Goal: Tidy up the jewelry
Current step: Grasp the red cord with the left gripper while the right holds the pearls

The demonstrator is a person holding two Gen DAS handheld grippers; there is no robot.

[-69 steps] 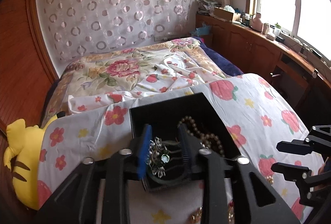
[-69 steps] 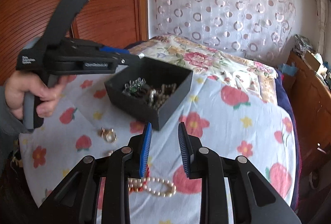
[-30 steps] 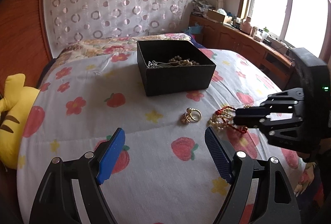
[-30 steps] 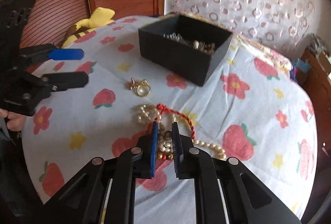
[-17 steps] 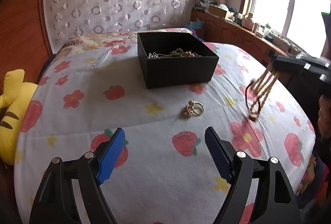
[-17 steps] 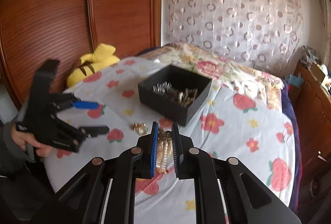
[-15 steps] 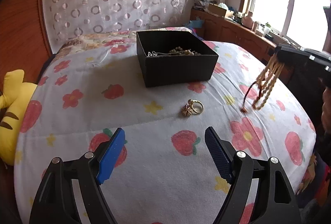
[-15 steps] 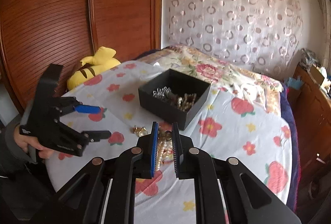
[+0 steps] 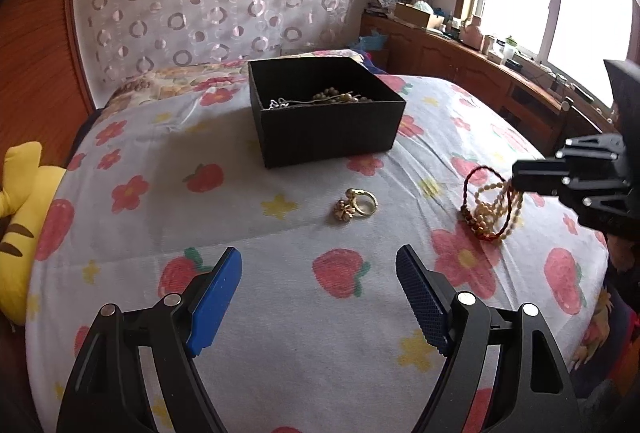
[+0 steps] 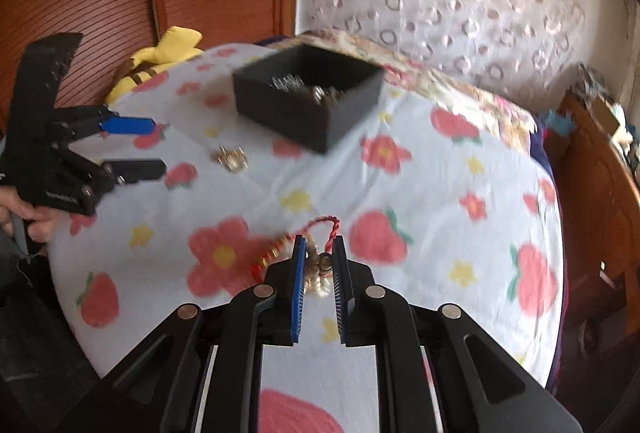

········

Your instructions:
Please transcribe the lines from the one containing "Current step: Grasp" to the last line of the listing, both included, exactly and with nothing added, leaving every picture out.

Your solution:
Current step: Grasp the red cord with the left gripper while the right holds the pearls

The demonstrator is a person holding two Gen DAS handheld grippers; there is no robot.

[-69 steps] 
[-69 steps] 
[-30 steps] 
[-30 steps] 
[-17 steps] 
[-17 steps] 
[-15 steps] 
[-15 steps] 
[+0 steps] 
[+0 steps] 

Work on this exercise is finished.